§ **AIM OF THE EXERCISE**
Exclude all pictures from your copy of the data below, which should otherwise match exactly.

§ **ENTRIES SUPPLIED**

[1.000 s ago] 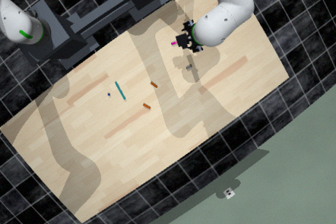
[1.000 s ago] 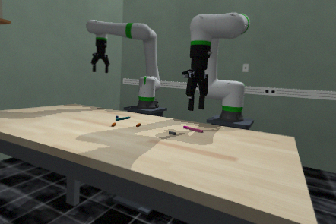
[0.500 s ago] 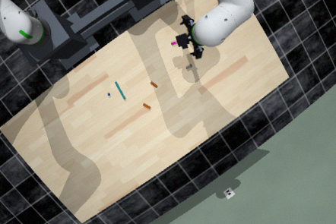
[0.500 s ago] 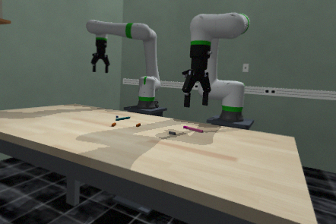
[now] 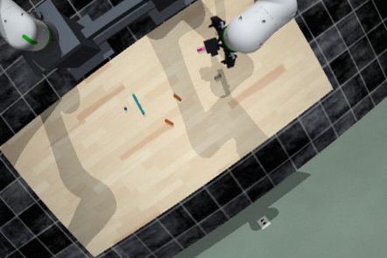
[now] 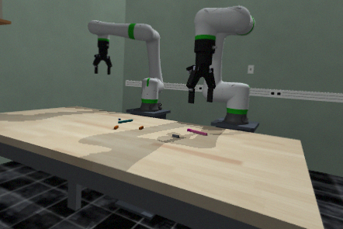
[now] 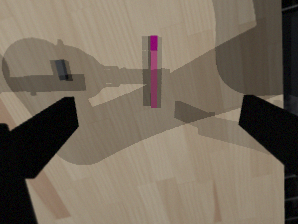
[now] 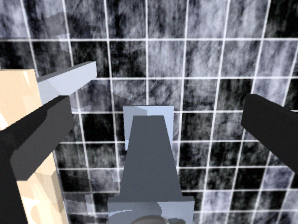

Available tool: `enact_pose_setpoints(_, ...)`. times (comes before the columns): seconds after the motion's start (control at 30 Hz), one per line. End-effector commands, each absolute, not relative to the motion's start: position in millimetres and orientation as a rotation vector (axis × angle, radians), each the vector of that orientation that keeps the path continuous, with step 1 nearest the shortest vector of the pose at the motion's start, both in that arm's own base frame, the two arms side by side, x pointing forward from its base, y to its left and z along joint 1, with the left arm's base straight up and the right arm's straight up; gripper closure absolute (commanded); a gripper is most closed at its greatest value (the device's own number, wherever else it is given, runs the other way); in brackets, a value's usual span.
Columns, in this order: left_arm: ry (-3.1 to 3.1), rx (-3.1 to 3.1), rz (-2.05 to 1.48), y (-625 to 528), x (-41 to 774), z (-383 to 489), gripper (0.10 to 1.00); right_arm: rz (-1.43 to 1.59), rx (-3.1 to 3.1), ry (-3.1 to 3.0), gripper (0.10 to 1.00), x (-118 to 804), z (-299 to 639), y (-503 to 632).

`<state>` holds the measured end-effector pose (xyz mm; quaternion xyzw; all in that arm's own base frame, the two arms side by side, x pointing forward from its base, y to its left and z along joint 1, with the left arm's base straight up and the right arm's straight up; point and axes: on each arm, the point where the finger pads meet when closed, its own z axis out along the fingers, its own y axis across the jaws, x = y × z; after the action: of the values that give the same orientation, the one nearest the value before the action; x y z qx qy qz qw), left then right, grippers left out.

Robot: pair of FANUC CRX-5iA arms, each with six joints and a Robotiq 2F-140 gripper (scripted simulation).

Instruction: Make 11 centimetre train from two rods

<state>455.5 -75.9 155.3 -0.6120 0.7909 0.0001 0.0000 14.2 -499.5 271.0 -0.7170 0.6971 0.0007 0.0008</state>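
Magenta rod (image 5: 200, 50) (image 6: 188, 130) (image 7: 154, 43) laid flat at end of pink rod (image 5: 203, 48) (image 6: 199, 132) (image 7: 154, 80), seemingly touching: 2 + 9 gives needed 11. Left tool (image 5: 223, 43) (image 6: 200, 102) (image 7: 159, 111) held wide above pink rod, likely for clearance; right tool (image 6: 102, 73) (image 8: 157, 110) wide, well apart.

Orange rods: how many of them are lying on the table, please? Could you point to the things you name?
2. One orange rod (image 5: 177, 97) (image 6: 141, 127) lies nearer the grey rod (image 5: 218, 77) (image 6: 175, 136) (image 7: 61, 70); the other orange rod (image 5: 169, 122) (image 6: 116, 127) lies farther from it. No third shows.
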Motion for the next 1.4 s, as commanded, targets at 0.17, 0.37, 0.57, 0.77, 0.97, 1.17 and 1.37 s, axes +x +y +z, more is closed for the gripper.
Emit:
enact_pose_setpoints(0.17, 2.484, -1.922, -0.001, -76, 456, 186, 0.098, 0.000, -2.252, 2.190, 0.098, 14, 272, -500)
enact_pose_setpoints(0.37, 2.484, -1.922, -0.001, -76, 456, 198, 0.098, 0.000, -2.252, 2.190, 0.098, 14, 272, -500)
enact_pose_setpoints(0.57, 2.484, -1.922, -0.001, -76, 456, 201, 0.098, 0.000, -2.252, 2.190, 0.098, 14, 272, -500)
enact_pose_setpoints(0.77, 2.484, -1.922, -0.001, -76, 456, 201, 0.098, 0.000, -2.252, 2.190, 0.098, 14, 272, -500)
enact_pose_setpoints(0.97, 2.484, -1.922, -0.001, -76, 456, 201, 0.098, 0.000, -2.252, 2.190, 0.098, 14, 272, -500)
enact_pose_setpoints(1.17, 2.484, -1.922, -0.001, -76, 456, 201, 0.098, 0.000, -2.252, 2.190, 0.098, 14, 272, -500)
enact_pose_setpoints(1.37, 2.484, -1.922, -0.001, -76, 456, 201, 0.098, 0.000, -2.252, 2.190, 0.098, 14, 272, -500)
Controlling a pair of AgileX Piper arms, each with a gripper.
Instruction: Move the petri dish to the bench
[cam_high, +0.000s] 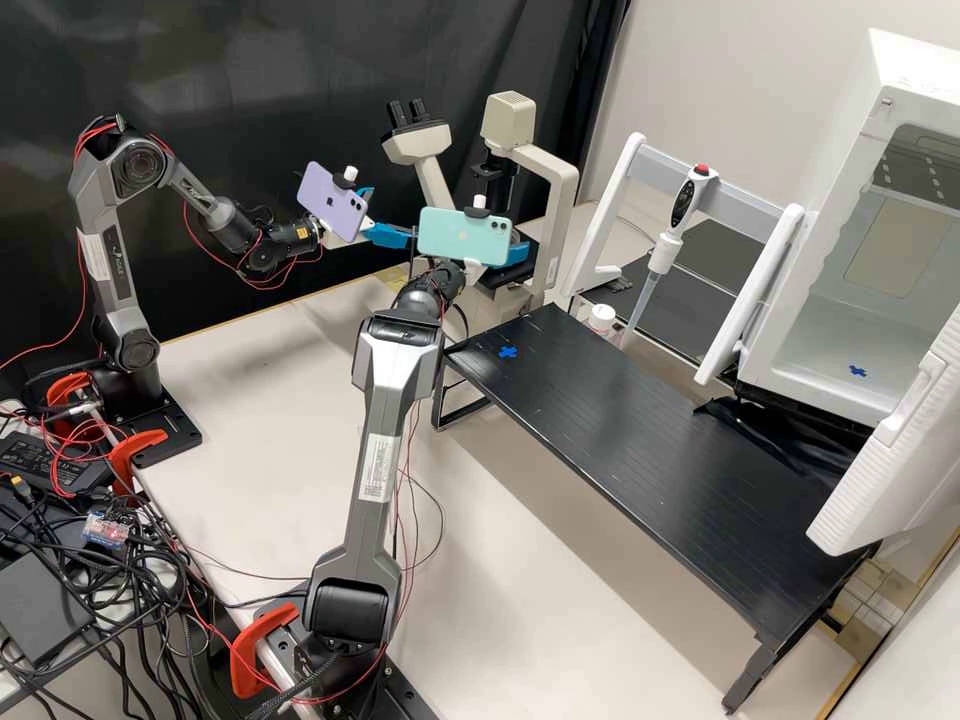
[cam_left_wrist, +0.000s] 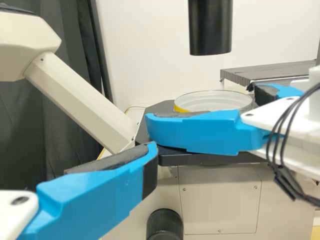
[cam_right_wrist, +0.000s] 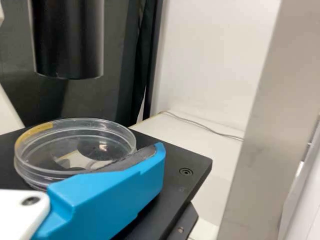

§ **WRITTEN RESPONSE**
[1.000 s ago] 
[1.000 s ago] 
[0.500 s ago] 
[0.500 s ago] 
[now] 
[now] 
[now] 
[now] 

Available tool: `enact_pose_setpoints(_, ...)`. times (comes before the columns): seconds after the motion's start (control at 30 Hz), one per line. End-effector commands, each absolute, not relative to the motion's start: position in millimetres and orientation as a rotation vector (axis × angle, radians), each the vector of that orientation that keeps the path continuous, with step 1 nearest the shortest vector of the pose at the motion's start, both in that arm's own base frame, the two arms side by side, x pointing forward from its base, y to its left and z along joint 1, with the left arm's base straight up and the right arm's straight up; gripper closure absolute (commanded); a gripper is most closed at its greatest value (the device's own number, wherever else it is given, runs the other way); in brackets, a value's usual span.
Columns, in this order: left_arm: ry (-3.1 to 3.1), rx (-3.1 to 3.1), rz (-2.05 to 1.48), y (-625 to 528), x (-41 to 774), z (-383 to 489), gripper (0.10 to 1.00); right_arm: rz (-1.43 to 1.59), rx (-3.1 to 3.1), ry (-3.1 to 3.0), gripper (0.10 to 1.00), x (-118 to 804), z (-299 to 639), y (-503 to 632).

`<state>` holds the measured end-effector pose (xyz mm; quaternion xyzw; all in that arm's own base frame, the two arms side by side, x pointing forward from its base, y to its left and z along joint 1, with the left arm's base straight up and the right arm's straight up; point and axes: on each arm, the point where the finger pads meet when closed, its own z axis out along the fingers, its own y axis across the jaws, x = y × z; after the action: of the values that give the same orientation, the one nearest the value before the action; x y z qx qy qz qw), left then right, grippers left out.

Robot: pair of FANUC CRX-5iA arms, each with six joints and a Robotiq 2F-140 gripper (scripted simulation).

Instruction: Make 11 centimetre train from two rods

<state>455.5 -75.9 155.3 -0.6120 0.7909 0.0001 0.0000 14.2 -499.5 271.0 -0.7170 0.6971 0.0007 0.0008</state>
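Magenta rod (image 5: 200, 50) (image 6: 188, 130) (image 7: 154, 43) laid flat at end of pink rod (image 5: 203, 48) (image 6: 199, 132) (image 7: 154, 80), seemingly touching: 2 + 9 gives needed 11. Left tool (image 5: 223, 43) (image 6: 200, 102) (image 7: 159, 111) held wide above pink rod, likely for clearance; right tool (image 6: 102, 73) (image 8: 157, 110) wide, well apart.

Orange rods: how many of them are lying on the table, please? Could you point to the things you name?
2. One orange rod (image 5: 177, 97) (image 6: 141, 127) lies nearer the grey rod (image 5: 218, 77) (image 6: 175, 136) (image 7: 61, 70); the other orange rod (image 5: 169, 122) (image 6: 116, 127) lies farther from it. No third shows.
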Motion for the next 1.4 s, as commanded, targets at 0.17, 0.37, 0.57, 0.77, 0.97, 1.17 and 1.37 s, axes +x +y +z, more is closed for the gripper.
Emit:
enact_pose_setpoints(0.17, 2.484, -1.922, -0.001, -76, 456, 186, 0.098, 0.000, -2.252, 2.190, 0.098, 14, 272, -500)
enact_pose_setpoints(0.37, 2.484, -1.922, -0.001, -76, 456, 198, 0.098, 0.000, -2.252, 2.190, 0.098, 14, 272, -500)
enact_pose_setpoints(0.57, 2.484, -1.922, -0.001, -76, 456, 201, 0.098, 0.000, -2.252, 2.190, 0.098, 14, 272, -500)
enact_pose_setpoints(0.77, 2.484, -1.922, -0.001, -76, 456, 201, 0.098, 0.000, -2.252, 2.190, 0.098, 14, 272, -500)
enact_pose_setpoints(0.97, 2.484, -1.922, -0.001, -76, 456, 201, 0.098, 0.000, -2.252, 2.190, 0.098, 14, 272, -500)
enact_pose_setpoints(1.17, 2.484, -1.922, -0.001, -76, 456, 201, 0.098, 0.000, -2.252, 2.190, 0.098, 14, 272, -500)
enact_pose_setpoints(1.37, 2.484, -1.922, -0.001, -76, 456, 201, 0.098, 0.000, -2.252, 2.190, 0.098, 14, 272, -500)
Controlling a pair of AgileX Piper arms, each with a gripper.
Instruction: Move the petri dish to the bench
[cam_high, +0.000s] 
[cam_left_wrist, +0.000s] 
[cam_right_wrist, +0.000s] 

The exercise has been finished.